The first two sessions were mainly in lecture format. The first, 'Pros and Cons', looked at two signs of the coin: why would we want to share the gospel with others, and what are some of the things that nake it difficult to do so in our culture? The second, 'Good News to Share', looked at the content of the Gospel under three headings - 'Resurrection', 'Reign', and 'Reconciliation', and also at our 'Response' of Faith, Baptism, and the gift of the Holy Spirit.

The third session, 'Where Do I begin?' was more interactive; we thought about our 'circles of influence' under the three headings of family, friends, and work (or school) colleagues. We listed as many people as we could think of in those three categories. We then underlined the names of any who, as far as we know, are not followers of Jesus, and we put an asterisk beside the names of any with whom we had regular significant conversation. These are the people we are most likely to be able to influence for the Gospel. We then split into twos, shared the names on our lists and prayed for those people.
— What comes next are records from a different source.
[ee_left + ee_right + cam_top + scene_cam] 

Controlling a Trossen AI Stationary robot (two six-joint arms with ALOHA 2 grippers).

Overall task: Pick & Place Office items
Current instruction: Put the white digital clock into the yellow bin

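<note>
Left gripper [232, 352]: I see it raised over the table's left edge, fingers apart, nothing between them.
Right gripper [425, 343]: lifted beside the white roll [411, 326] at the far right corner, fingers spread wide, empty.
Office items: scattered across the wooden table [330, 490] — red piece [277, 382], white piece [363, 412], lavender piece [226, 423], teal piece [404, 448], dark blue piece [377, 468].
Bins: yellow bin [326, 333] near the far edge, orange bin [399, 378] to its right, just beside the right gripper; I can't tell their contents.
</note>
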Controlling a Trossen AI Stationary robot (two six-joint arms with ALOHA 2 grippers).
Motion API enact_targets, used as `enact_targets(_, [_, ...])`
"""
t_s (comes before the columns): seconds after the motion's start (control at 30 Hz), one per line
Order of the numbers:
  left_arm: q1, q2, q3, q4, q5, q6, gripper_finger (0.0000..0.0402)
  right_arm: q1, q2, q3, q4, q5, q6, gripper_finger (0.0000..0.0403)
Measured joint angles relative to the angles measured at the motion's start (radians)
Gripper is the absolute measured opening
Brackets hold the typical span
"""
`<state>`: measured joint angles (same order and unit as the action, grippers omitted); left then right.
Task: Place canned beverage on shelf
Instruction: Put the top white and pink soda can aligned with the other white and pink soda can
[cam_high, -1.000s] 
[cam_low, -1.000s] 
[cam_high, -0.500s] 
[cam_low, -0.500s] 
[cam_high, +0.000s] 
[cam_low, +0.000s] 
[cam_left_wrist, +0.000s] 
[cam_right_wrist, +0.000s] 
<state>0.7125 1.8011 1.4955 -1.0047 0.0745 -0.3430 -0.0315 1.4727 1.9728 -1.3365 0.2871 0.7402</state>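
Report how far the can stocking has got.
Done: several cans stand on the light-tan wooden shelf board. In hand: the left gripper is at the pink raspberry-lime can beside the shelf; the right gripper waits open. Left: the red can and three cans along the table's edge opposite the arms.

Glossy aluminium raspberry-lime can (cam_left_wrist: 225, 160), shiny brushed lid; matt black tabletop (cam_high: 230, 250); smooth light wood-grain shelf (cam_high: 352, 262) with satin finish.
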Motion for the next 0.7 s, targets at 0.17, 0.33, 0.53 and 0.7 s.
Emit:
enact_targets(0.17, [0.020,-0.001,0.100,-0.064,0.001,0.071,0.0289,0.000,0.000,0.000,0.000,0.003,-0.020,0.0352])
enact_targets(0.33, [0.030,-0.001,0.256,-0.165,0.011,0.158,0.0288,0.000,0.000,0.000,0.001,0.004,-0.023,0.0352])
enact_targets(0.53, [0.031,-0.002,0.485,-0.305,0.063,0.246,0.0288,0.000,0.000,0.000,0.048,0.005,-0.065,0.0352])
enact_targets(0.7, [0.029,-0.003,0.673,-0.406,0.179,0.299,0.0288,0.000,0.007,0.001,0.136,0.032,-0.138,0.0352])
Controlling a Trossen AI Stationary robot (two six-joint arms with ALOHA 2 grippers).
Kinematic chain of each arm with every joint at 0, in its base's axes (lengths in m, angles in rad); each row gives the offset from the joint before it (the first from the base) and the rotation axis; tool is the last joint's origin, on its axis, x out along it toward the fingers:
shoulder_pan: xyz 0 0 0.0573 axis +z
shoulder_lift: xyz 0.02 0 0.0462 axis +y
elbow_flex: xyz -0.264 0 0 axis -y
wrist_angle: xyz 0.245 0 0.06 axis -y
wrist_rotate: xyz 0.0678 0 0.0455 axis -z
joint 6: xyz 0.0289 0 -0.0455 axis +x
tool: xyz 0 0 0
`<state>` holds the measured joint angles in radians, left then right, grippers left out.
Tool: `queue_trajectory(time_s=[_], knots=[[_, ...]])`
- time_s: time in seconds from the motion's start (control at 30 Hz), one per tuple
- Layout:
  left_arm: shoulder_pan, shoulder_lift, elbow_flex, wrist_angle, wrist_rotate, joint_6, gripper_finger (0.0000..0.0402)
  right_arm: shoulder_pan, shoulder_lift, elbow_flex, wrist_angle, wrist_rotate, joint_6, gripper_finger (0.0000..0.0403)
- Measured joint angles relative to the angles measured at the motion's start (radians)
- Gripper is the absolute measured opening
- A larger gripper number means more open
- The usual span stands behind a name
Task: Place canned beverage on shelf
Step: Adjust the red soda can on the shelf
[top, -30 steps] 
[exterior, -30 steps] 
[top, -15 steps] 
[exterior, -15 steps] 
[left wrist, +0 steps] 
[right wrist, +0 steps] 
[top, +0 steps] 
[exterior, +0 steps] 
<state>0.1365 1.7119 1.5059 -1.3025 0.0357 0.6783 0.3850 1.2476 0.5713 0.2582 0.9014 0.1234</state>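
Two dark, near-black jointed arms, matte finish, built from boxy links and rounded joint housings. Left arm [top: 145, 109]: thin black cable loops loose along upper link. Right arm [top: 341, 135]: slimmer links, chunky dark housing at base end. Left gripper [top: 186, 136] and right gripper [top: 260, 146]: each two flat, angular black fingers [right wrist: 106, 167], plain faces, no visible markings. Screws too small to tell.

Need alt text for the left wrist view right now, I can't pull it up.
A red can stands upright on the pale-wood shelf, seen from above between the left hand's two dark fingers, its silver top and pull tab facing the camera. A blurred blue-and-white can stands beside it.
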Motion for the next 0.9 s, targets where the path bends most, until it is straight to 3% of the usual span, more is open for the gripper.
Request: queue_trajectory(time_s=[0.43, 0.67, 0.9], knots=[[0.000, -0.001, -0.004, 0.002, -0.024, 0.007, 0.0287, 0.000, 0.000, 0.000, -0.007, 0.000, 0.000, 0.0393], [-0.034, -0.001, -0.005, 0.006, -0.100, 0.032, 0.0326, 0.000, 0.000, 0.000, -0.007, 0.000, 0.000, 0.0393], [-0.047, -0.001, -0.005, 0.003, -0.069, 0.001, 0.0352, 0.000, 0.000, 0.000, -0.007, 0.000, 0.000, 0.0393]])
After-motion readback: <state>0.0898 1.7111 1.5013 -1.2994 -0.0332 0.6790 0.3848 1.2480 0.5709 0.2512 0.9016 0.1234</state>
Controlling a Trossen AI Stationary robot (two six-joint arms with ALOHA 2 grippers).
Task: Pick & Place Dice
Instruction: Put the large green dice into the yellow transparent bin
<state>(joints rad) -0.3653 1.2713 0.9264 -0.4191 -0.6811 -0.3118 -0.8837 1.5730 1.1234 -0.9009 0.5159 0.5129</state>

After lunch we thought about 'Sharing Our Stories'. We were each invited to think about our faith story in three chapters. Depending on our background, it might take the form of (1) Early Christian influences on my life, (2) How I owned the Faith for myself, and (3) The difference Jesus is making to my life today. Alternatively, it might take the form of (1) My life before I became a Christian, (2) How I became a Christian, and (3) The difference Jesus is making to my life today. Participants spent some time thinking about their faith story and then separated into twos, shared their stories with each other, and responded by identifying what good news they heard in their partners' stories. This was one of the best received and most enjoyable sessions of the workshop.

The next session, 'Five Elements of the Conversation', talked about the ongoing evangelising conversation and its different elements of (1) bridging, (2) diagnosis, (3) asking permission, (4) making your case, and (5) closure. Then we looked at 'ten helpful hints' on various aspects of witness, including a few minutes discussing what to do when people raised difficult questions. The final session, 'How to lead a friend to Christ', helped us know what to do if a friend responds to our invitation positively and wants to commit their life to Christ.

Again, the evaluation forms were very positive and it was a really enjoyable day overall. We were blessed to have participants of all ages including a teenager, a young couple with a little baby, and several seniors. The diverse membership of the group made the sharing times very rich, as did people's willingness to take risks and share their stories, not only in their 'twosomes' but also with the group as a whole.

At St. Margaret's we are trying to be more effective in mission and outreach in our personal lives and in our life as a congregation. These two events were encouraging signs that our efforts are not in vain. God is at work leading us out in mission!